Das war im Jahr 2015. Im Juni war ich damals nach Berlin gezogen. Da war meine Mutter schon seit sieben Jahren an Krebs erkrankt und hatte den ersten Zyklus Ihrer Therapie überstanden. Ungefähr eine Woche nachdem ich hier angekommen war, rief sie mich an und sagte, dass die Krankheit zurückgekommen war und dass sie nicht noch eine Chemotherapie machen wird. Sie starb im September. In ihrem letzten Jahr war sie ziemlich spirituell geworden. In meiner Erinnerung hatte das mit einer Radiosendung zu tun, in der es um die Kontaktaufnahme mit Engeln gegangen war. Sie war sich in dieser Zeit auch sicher gewesen, dass ihre Mutter versuchte, ihrerseits Kontakt aufzunehmen. Federn wurden zu einem wichtigen Bestandteil ihrer Wandlung. Auf diesen Wanderungen hatte sie hier und da eine weiße Feder vom Rand ihres Spazierweges aufgelesen. Sie hat das dann jeweils als ein Zeichen von ihrer Mutter nehmen wollen. 

Aus welchem Grund hast Du dich für Leder als Material für Deine Federn entschieden?

Das kann ich heute nicht mehr sage. Ich habe mit diversen Materialien experimentiert. Und ich glaube, dass ich damals ohnehin an einem Kostüm gearbeitet habe, das auf eine ähnliche Weise aus Leder und Draht konstruiert wurde. Ich habe bis heute auch noch kein anderes Material gefunden, das ähnliche Eigenschaften hat. Leder ist für meine Zwecke ideal. Und es altert wunderschön. Um noch einmal von meiner Mutter zu sprechen: Ich habe eine meiner Federn in das Geäst des Baumes gehängt, unter dem wir ihre Asche verstreut haben. Sie hängt bis heute dort — im Regen, bei Sonne, bei Schnee — und wird nur immer noch schöner mit der Zeit.

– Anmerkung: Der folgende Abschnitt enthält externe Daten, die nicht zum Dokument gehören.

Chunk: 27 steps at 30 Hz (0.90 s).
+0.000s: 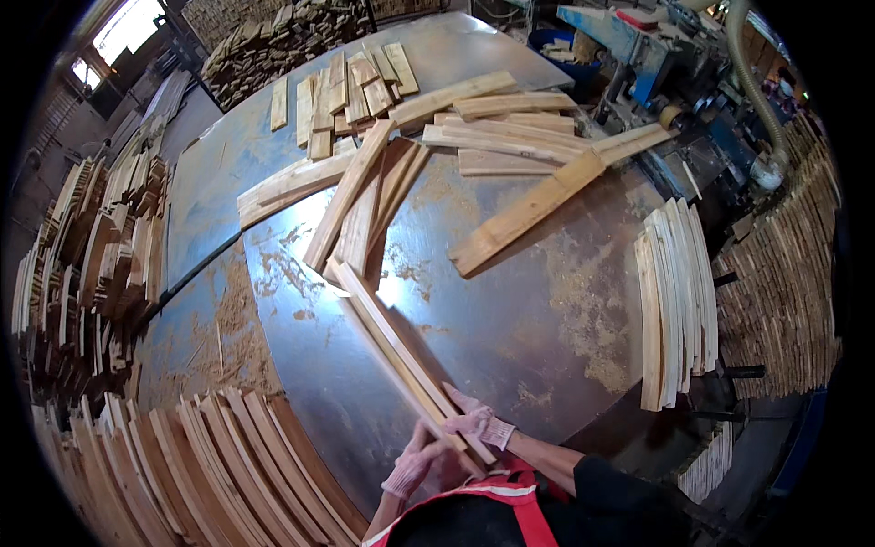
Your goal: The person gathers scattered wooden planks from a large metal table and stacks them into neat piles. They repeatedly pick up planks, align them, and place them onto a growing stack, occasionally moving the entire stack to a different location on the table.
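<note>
Both my hands wear pale pinkish work gloves and are at the near edge of a metal-topped table [510,337]. My left hand [413,463] is closed on the near end of a small bundle of long wooden boards [401,351]. From the other side my right hand [478,423] grips the same bundle. The boards stand on edge, side by side, and slant away to the far left. Their far ends lie close to several loose boards [351,196] crossed over one another. Some of my fingers are hidden behind the wood.
A longer board [529,214] lies slanting at the centre right. More boards are heaped at the back. Upright rows of boards line the near left [228,456] and the right edge [674,301]. A blue machine [652,68] with a hose stands at the far right.
</note>
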### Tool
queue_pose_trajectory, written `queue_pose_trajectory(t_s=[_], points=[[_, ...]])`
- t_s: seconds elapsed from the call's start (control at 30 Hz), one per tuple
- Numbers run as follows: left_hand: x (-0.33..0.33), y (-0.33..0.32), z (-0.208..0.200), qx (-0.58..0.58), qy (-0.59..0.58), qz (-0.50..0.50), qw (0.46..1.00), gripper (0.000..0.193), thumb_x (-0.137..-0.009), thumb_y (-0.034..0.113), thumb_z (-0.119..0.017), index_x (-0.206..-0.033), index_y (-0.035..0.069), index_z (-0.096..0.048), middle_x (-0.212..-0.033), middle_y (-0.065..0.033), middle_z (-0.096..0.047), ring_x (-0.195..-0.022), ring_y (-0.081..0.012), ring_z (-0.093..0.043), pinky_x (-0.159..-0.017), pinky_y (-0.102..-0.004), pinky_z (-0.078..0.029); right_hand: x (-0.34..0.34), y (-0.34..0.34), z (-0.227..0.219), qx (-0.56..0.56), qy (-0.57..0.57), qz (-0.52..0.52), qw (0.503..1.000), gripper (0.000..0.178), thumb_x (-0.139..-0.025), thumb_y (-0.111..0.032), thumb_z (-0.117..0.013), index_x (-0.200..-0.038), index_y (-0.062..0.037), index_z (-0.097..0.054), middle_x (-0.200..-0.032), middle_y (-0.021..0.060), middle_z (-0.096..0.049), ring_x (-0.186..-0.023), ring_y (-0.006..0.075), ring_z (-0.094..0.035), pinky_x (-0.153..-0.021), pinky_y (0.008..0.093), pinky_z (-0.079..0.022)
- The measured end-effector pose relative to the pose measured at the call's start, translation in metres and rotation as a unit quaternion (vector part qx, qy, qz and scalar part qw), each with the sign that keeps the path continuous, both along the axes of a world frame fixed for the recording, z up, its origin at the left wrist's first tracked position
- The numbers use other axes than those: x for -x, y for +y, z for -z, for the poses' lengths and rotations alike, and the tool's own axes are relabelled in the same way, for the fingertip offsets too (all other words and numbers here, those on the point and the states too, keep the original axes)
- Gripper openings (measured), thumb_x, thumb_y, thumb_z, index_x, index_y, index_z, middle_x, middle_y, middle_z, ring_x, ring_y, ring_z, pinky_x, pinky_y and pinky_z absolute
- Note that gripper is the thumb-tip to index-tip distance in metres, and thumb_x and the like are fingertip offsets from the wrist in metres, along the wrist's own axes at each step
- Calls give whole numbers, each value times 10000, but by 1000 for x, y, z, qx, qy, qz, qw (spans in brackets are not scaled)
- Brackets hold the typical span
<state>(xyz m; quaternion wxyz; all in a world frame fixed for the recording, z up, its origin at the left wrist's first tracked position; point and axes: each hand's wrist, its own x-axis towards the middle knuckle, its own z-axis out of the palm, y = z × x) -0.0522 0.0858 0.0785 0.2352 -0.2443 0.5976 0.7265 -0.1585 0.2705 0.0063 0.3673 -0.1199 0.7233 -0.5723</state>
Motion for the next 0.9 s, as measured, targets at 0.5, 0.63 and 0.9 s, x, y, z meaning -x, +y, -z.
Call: queue_pose_trajectory(t_s=[0.5,0.63,0.9], points=[[46,39,37,137,-101,100,980,565,-928,164,-646,-1481,111,-540,-1308,-66,-673,-1184,-177,-609,-1009,-312,-491,175,92,0,-96,440,-261,854,456,-876,-293,-578,-1249,-37,-638,-1279,247,-626,-1030,391,-657,-907,463,-553],[173,-63,36,443,-22,-4,896,646,-852,223,-702,-1436,9,-528,-1388,-239,-615,-1318,-361,-580,-1077,-421,-470,356,74,-3,-382,572,-177,704,846,-867,-196,-625,-1632,-169,-264,-1641,200,-331,-1524,315,-325,-1258,523,-202],[435,-159,60,690,4,148,708,1238,-616,483,-850,-1600,101,-205,-1388,-296,-489,-1325,-492,-466,-1110,-530,-391,470,69,-34,-443,309,-202,817,828,-863,-410,-711,-1562,-111,-384,-1519,203,-486,-1394,382,-455,-1165,445,-379]])
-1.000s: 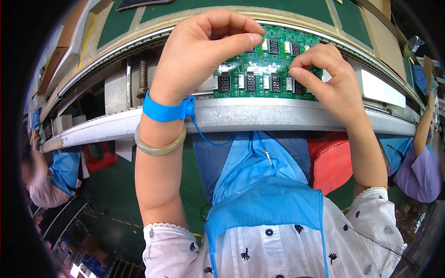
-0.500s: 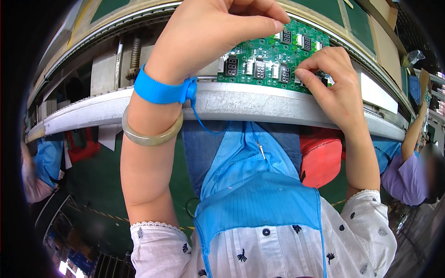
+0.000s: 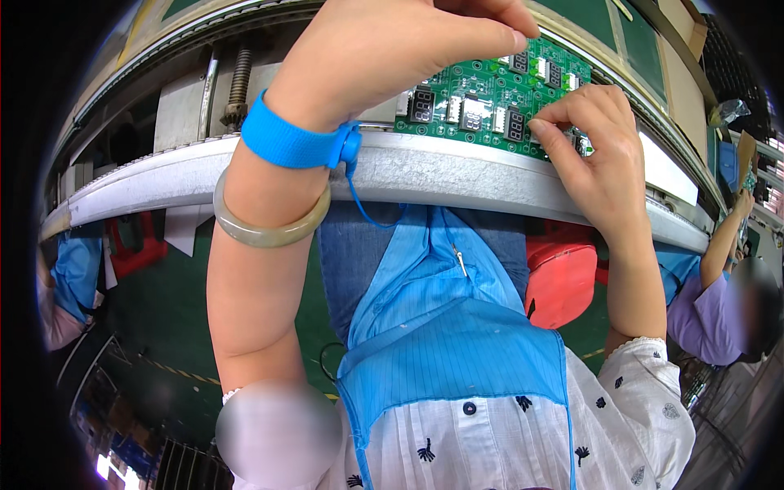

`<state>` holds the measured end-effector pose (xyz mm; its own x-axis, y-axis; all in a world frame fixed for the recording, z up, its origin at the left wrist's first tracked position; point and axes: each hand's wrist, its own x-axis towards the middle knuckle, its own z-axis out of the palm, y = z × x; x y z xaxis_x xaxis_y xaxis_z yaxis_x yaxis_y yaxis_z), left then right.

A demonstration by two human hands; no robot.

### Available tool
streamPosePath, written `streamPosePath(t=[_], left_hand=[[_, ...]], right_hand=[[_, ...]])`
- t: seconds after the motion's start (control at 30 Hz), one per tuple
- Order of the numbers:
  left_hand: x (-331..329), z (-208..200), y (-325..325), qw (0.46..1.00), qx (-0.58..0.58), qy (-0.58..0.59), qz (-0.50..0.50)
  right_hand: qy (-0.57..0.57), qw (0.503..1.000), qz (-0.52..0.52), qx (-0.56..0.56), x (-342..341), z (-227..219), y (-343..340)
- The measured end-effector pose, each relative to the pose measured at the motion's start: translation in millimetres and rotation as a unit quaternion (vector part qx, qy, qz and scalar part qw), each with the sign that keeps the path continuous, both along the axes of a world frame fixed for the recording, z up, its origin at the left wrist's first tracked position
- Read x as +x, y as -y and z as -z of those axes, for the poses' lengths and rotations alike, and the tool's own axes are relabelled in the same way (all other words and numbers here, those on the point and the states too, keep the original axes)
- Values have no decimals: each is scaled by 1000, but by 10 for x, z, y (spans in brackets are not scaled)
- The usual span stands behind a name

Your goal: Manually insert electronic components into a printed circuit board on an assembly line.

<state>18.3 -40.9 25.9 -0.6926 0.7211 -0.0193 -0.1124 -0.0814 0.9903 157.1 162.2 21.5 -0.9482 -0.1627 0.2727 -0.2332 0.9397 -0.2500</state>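
A green circuit board [image 3: 453,88] with several black digit displays [image 3: 421,104] and white connectors [image 3: 498,122] lies along the metal rail. Over its far edge, my left hand [image 3: 457,34] has thumb and fingers drawn close together; what is between them, if anything, I cannot make out. It wears a blue wrist strap [image 3: 294,140] with a blue cord and, further down the arm, a pale bangle [image 3: 273,231]. My right hand [image 3: 594,143] is closed at the board's near right part, thumb and forefinger touching beside a display. Its fingers hide what they pinch and the board's right end.
A thick silver rail [image 3: 457,178] runs between my body and the board. A threaded metal rod [image 3: 239,82] stands at the left. Below the rail is a red stool [image 3: 561,273]. Other people sit along the line, one in a purple top [image 3: 709,318] at right.
The board has shifted slightly right along the rail. My left hand has moved right with it; my right hand has moved a little right, its fingers still closed at the board.
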Motion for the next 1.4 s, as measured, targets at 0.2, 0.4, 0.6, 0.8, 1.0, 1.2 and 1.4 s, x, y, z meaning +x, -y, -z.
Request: streamPosePath(t=[0.2,0.4,0.6,0.8,1.0,1.2,1.4], left_hand=[[-14,24,-21,1000,6,5,7],[-24,24,-5,1000,3,-9,5],[-40,32,2,1000,-9,5,9],[-40,34,-10,1000,-8,9,13],[-97,253,-35,990,21,-140,27],[-56,85,-9,989,-72,-114,55],[21,29,-54,991,-85,-96,49]], right_hand=[[-38,998,15,37,29,21,67],[-79,991,22,108,43,-1,187],[-82,986,38,142,78,-14,240],[-90,989,27,117,109,-92,165],[-94,989,87,-76,49,-88,-243],[-158,949,186,-201,2,264,-703],[-138,915,210,-314,26,325,-777]])
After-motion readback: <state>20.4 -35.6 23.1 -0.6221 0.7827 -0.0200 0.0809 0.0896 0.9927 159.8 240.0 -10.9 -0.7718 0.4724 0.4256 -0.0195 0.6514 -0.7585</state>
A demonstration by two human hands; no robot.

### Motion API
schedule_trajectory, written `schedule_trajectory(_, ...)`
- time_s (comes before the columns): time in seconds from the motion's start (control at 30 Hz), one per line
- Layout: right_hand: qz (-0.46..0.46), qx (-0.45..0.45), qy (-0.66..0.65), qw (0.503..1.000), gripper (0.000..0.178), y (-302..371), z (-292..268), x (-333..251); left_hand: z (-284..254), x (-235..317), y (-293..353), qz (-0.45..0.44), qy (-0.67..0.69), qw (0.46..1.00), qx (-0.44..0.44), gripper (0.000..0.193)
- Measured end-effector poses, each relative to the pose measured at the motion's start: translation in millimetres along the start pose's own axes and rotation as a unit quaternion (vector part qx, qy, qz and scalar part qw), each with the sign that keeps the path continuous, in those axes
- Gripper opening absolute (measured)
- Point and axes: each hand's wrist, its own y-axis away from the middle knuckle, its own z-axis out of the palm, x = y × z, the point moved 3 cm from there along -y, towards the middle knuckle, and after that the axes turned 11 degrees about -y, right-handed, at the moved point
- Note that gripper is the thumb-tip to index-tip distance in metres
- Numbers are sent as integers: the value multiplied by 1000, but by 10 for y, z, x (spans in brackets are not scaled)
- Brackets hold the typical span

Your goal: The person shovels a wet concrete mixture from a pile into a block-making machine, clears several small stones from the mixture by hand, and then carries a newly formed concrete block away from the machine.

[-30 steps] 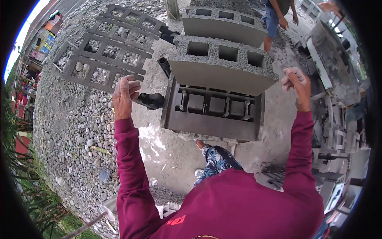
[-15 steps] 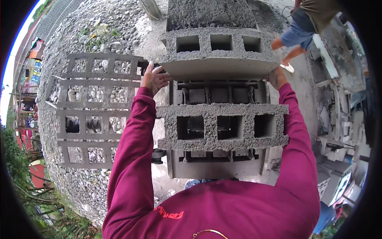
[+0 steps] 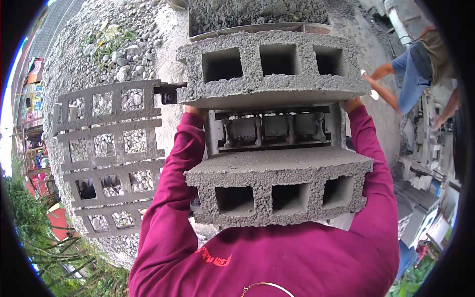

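Observation:
Two grey hollow concrete blocks stand over a metal mould frame (image 3: 274,141), their three-holed faces turned up toward me. At the far block (image 3: 277,91), my left hand (image 3: 196,110) is pressed against the lower left end. My right hand (image 3: 352,104) is at the opposite end, so the block sits between both hands. The fingers of both hands are mostly hidden behind it. A second, near block (image 3: 279,166) lies between my forearms, close to my chest, touched by neither hand. Between the blocks, the mould's cells and dividers show.
Left of the mould, a slatted metal grid (image 3: 106,131) lies over gravel (image 3: 166,29). A trough of dark wet mix (image 3: 257,12) is beyond the far block. At right, a person in blue shorts (image 3: 420,67) bends nearby. Grey blocks (image 3: 420,205) are stacked at lower right.
My left hand has gone from spread fingers beside the far block to its end. Both blocks look larger and more tilted; the view has shifted. The other person has moved right and bent down.

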Motion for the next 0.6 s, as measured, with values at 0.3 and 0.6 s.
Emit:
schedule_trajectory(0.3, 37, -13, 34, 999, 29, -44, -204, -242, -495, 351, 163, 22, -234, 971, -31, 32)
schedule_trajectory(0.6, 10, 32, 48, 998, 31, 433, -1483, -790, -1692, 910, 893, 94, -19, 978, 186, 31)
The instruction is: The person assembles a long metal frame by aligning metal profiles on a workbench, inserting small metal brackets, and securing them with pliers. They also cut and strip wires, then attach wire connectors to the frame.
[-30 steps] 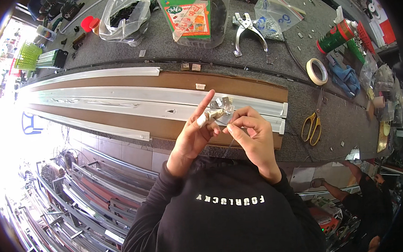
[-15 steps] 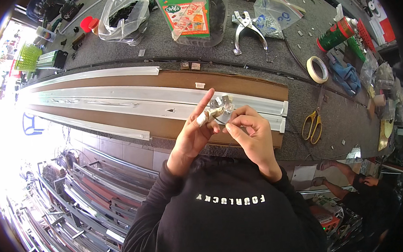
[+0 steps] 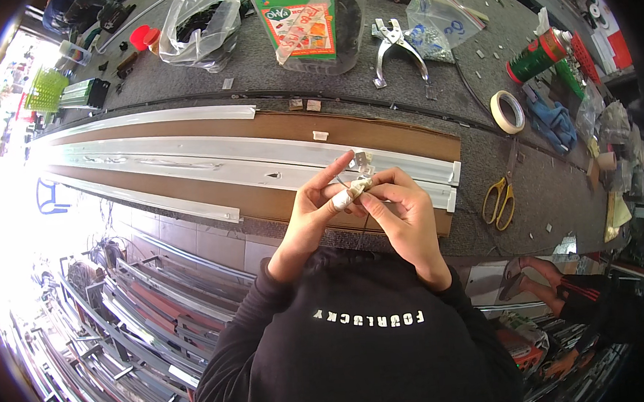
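Small metal brackets (image 3: 361, 159) seem to lie on the rails (image 3: 223, 152) at mid-frame, just above the left hand (image 3: 312, 216), the nearer of the 2, its index fingertip right beside them. Its thumb, in a white wrapping (image 3: 344, 199), meets the right hand's (image 3: 408, 218) bent, pinched fingertips; I can't tell whether either grips anything. The rails stretch from frame left to right of centre, over brown cardboard (image 3: 407, 141). The grey bench top (image 3: 448, 97) carries pliers (image 3: 388, 39) upper centre, scissors (image 3: 506, 182) at right; metal lengths (image 3: 145, 315) fill the lower left.
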Action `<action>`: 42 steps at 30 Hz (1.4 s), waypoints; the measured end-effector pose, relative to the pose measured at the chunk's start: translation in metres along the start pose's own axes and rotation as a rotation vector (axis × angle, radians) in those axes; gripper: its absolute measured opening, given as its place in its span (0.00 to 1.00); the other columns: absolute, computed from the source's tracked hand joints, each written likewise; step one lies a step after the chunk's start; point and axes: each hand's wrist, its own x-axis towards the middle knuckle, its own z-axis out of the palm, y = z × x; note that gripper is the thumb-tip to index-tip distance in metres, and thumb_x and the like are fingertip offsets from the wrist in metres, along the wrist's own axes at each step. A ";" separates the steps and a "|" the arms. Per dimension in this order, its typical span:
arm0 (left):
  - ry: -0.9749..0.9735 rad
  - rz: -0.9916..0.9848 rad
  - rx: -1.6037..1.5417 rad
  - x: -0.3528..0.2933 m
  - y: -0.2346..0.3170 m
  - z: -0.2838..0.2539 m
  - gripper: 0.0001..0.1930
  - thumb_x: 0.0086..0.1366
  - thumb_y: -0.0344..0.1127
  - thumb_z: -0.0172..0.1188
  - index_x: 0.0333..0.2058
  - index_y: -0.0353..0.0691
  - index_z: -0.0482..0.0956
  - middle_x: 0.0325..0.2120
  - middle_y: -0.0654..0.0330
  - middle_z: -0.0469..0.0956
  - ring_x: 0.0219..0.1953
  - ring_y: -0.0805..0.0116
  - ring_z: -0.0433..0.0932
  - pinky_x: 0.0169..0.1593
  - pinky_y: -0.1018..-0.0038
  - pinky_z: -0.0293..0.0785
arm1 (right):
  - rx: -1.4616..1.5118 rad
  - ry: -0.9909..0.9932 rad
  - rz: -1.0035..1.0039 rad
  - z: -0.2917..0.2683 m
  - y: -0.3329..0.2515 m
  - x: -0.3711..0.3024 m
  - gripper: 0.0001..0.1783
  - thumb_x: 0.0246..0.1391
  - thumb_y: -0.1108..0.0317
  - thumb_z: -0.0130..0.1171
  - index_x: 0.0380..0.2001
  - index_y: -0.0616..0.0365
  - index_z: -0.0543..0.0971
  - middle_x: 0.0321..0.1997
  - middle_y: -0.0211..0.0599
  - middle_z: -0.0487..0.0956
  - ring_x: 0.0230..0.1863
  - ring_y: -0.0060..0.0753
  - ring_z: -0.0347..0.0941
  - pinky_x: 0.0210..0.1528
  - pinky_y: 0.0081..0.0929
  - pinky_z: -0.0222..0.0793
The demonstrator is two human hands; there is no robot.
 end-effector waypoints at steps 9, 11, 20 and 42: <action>0.111 0.059 0.203 -0.006 0.000 0.008 0.12 0.66 0.31 0.62 0.46 0.32 0.84 0.46 0.55 0.81 0.41 0.71 0.79 0.49 0.73 0.76 | 0.142 -0.075 0.073 -0.006 0.017 -0.007 0.10 0.60 0.67 0.62 0.34 0.65 0.83 0.37 0.34 0.78 0.40 0.31 0.76 0.46 0.25 0.71; 0.152 0.118 0.365 -0.008 0.002 0.014 0.11 0.63 0.29 0.62 0.43 0.35 0.86 0.52 0.53 0.77 0.46 0.68 0.76 0.52 0.70 0.74 | 0.533 -0.184 0.246 -0.004 0.025 -0.005 0.14 0.64 0.61 0.59 0.40 0.63 0.81 0.37 0.34 0.77 0.39 0.29 0.76 0.45 0.24 0.72; -0.070 0.228 1.048 -0.019 0.022 0.018 0.14 0.55 0.33 0.67 0.41 0.43 0.88 0.58 0.50 0.72 0.57 0.58 0.69 0.59 0.64 0.63 | 0.894 -0.264 0.331 0.008 0.045 -0.041 0.21 0.66 0.55 0.56 0.52 0.61 0.75 0.36 0.27 0.76 0.31 0.15 0.67 0.31 0.14 0.61; -0.262 0.005 0.590 -0.073 0.035 -0.026 0.44 0.66 0.64 0.54 0.67 0.33 0.59 0.61 0.47 0.68 0.52 0.60 0.75 0.56 0.65 0.68 | 0.839 0.355 0.264 -0.019 0.055 -0.123 0.05 0.60 0.77 0.56 0.32 0.65 0.79 0.17 0.19 0.62 0.16 0.09 0.52 0.16 0.13 0.44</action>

Welches Leder bevorzugst Du?

Ich arbeite mit Ziegenleder. Früher hat man die schönsten Bücher darin eingebunden. Ich habe eine Schablone, mit der ich die Form auf die erste Lage zeichne. Dann schneide ich die Fransen von Hand ein. Dann klebe ich den Draht auf der Position des Kieles ein und lege die zweite Lage auf. 

Ist das ein Prozess, den Du über die Jahre optimiert hast?

Nein, auch die ersten waren schon so. Michael Howells, ein Bühnenbildner, der inzwischen leider auch verstorben ist, hat mich damals gebeten, meine Federn Karl Lagerfeld zeigen zu dürfen. Er hat dann 300 Federn bei mir bestellt.

Für ein Kleid von Chanel?

Nein, als Dekoration für einen Weihnachtsbaum in einem Hotel, dem Claridges in London, den er zu dieser Zeit gerade dekoriert hat.